WHAT YOU SHOULD DO » List each line of the data that holds the string "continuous", please.

Entries taken from a collection:
* * *

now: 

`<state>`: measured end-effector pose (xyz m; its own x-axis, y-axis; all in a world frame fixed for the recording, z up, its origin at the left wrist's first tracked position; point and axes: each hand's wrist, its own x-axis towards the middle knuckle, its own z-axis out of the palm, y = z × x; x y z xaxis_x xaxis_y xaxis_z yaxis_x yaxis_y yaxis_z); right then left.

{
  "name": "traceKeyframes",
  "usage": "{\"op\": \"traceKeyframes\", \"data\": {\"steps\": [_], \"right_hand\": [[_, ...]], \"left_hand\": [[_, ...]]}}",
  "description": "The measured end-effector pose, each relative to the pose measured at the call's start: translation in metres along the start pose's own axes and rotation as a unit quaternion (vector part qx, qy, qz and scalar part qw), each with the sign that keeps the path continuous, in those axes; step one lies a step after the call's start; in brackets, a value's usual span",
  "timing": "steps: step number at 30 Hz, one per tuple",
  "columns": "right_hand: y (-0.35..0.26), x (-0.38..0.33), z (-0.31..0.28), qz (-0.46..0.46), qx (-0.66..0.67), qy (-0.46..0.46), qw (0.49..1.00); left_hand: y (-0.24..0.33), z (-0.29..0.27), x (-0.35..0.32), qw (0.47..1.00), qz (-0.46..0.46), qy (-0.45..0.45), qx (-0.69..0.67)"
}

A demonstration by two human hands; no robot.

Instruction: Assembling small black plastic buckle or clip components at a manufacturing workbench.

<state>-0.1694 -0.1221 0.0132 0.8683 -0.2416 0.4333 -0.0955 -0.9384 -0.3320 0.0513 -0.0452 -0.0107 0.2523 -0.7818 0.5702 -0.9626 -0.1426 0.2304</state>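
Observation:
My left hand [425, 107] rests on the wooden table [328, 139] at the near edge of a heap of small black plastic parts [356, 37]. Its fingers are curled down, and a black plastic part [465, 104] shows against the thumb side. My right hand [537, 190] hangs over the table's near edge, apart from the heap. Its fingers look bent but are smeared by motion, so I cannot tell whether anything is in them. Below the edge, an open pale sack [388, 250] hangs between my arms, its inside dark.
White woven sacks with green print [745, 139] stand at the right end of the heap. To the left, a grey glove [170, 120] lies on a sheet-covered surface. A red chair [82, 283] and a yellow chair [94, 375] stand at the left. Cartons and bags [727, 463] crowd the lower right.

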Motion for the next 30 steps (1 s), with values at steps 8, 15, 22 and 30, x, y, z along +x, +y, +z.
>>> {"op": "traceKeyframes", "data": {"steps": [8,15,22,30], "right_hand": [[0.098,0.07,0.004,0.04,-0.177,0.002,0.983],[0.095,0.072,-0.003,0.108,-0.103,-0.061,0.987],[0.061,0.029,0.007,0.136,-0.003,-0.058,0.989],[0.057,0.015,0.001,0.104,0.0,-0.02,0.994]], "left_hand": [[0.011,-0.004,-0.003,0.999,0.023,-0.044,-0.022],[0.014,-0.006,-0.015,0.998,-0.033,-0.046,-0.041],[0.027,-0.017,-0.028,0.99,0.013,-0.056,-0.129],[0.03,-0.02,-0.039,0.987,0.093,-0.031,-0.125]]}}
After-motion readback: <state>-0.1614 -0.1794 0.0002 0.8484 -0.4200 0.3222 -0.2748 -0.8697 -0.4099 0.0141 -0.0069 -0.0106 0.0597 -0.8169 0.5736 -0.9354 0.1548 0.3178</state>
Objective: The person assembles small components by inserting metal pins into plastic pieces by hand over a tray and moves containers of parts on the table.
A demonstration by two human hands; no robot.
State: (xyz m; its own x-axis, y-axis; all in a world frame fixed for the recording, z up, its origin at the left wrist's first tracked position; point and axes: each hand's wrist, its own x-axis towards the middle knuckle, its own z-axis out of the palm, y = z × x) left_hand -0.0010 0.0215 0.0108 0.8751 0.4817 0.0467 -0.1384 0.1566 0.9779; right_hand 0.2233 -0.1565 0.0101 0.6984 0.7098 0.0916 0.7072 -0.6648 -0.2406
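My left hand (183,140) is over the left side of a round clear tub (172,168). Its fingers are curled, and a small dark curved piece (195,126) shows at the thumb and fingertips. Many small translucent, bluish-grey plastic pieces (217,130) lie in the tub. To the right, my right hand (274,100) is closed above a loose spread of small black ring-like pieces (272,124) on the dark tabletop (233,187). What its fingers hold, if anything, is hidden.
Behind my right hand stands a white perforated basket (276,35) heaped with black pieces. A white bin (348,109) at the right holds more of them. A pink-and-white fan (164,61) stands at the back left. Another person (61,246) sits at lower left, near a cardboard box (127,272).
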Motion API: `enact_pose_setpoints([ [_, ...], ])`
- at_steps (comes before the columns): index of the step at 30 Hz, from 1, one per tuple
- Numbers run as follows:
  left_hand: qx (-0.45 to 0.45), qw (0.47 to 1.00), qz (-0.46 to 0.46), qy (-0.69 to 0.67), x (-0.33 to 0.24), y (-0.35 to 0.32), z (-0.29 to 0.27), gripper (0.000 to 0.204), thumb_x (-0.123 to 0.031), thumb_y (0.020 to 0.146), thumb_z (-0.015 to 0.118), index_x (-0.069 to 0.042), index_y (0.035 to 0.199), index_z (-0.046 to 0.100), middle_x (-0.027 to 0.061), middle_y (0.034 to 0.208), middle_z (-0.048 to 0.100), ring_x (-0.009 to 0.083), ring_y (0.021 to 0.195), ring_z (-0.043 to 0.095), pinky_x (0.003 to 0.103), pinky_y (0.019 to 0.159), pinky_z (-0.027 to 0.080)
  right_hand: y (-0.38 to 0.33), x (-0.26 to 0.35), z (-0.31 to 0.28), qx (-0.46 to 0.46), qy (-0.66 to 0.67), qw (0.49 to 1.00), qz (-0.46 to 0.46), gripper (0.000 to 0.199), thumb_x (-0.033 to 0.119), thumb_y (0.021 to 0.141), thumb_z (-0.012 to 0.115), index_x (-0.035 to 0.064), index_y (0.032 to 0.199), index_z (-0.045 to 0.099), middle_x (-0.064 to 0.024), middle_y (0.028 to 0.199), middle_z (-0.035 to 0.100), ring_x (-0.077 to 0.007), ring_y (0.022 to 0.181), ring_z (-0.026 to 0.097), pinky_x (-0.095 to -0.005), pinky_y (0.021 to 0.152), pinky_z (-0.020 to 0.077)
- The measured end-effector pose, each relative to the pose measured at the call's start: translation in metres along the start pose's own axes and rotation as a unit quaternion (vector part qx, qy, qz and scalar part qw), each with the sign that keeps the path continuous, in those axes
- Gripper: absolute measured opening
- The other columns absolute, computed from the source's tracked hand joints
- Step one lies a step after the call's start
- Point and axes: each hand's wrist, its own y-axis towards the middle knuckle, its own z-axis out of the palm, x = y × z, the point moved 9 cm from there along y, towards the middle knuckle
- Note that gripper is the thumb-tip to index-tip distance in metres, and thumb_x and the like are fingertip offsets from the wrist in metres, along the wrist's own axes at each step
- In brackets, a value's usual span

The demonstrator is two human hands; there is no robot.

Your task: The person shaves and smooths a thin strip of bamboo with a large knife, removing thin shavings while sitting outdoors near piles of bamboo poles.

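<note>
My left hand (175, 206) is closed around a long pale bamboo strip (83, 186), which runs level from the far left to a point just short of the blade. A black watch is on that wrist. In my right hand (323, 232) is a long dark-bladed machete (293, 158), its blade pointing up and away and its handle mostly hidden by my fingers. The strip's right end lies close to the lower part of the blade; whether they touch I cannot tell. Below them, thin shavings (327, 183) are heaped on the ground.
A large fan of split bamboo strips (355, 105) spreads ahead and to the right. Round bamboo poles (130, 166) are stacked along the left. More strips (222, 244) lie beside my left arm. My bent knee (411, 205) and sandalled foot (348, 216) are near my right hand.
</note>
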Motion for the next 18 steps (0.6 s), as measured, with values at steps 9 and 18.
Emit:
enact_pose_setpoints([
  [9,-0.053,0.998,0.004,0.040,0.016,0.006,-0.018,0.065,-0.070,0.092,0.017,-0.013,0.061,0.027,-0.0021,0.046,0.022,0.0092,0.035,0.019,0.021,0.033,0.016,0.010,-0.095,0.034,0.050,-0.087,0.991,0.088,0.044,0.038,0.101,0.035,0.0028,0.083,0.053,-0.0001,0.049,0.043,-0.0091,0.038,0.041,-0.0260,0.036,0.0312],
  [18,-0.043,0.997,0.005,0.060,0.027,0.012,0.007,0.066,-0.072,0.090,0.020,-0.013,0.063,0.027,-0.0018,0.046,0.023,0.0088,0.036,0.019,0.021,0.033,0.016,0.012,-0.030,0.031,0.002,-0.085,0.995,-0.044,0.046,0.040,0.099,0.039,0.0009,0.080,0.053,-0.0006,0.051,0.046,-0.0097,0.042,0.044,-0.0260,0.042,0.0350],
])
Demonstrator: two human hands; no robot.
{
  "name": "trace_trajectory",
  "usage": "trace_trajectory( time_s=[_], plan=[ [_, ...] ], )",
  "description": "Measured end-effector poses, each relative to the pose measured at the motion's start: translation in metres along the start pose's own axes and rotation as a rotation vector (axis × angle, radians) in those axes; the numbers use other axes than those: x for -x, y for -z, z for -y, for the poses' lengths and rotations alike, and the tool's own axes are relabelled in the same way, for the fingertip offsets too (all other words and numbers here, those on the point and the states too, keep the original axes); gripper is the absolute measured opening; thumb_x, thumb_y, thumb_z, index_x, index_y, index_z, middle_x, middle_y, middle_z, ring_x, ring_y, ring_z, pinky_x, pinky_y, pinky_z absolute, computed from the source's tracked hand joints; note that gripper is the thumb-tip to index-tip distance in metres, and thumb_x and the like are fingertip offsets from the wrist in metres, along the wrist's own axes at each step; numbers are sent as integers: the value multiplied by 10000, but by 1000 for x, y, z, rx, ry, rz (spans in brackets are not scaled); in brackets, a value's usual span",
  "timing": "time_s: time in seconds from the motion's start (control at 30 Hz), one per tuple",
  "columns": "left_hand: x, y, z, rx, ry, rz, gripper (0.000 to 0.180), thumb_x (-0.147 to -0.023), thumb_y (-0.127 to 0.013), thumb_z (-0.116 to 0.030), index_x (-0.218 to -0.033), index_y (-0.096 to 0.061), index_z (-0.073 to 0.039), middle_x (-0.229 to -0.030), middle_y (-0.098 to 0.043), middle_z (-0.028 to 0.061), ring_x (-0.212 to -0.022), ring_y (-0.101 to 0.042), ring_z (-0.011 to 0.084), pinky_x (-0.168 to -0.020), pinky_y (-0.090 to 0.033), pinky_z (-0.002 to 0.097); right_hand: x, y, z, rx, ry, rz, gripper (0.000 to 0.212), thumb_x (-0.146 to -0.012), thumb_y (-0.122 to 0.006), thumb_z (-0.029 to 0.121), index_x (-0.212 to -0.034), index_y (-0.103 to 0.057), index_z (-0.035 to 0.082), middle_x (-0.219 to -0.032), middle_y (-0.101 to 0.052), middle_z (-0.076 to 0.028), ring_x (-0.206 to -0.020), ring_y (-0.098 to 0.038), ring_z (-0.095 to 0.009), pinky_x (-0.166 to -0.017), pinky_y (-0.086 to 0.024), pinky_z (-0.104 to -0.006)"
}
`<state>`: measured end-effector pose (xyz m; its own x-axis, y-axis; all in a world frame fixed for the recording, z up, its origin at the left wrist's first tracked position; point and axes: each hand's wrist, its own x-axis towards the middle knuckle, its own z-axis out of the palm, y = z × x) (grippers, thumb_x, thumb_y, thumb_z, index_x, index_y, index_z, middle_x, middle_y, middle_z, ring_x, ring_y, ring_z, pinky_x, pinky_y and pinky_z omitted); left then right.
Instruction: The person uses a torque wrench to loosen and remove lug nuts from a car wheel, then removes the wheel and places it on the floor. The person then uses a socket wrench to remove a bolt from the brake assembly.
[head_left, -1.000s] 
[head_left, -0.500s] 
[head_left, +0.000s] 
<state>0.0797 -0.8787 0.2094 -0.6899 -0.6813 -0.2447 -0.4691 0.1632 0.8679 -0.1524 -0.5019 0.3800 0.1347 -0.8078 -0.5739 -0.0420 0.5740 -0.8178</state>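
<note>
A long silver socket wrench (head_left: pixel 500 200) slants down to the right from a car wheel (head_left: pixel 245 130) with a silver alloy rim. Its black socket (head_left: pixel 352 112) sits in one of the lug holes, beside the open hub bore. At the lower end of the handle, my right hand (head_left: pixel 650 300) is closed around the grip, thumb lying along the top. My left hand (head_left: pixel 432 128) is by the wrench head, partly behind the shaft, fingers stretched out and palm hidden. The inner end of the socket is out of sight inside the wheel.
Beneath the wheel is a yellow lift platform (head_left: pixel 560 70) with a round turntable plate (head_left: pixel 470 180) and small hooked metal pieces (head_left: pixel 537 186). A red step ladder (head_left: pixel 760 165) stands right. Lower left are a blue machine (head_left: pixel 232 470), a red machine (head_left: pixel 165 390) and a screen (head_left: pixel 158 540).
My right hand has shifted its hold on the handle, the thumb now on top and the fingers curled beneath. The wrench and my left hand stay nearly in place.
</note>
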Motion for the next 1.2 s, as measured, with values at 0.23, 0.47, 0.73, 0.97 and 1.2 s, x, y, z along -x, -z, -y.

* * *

ANSWER BOX »
  "description": "The measured end-effector pose, each relative to the pose measured at the call's start: translation in metres along the start pose's own axes and rotation as a unit quaternion (vector part qx, qy, qz and scalar part qw), each with the sign that keeps the path continuous, in those axes; step one lies a step after the call's start; in brackets, a value's usual span",
- The measured end-effector pose, each relative to the pose measured at the call's start: translation in metres along the start pose's own axes and rotation as a unit quaternion (vector part qx, qy, qz and scalar part qw), each with the sign that keeps the path continuous, in those axes

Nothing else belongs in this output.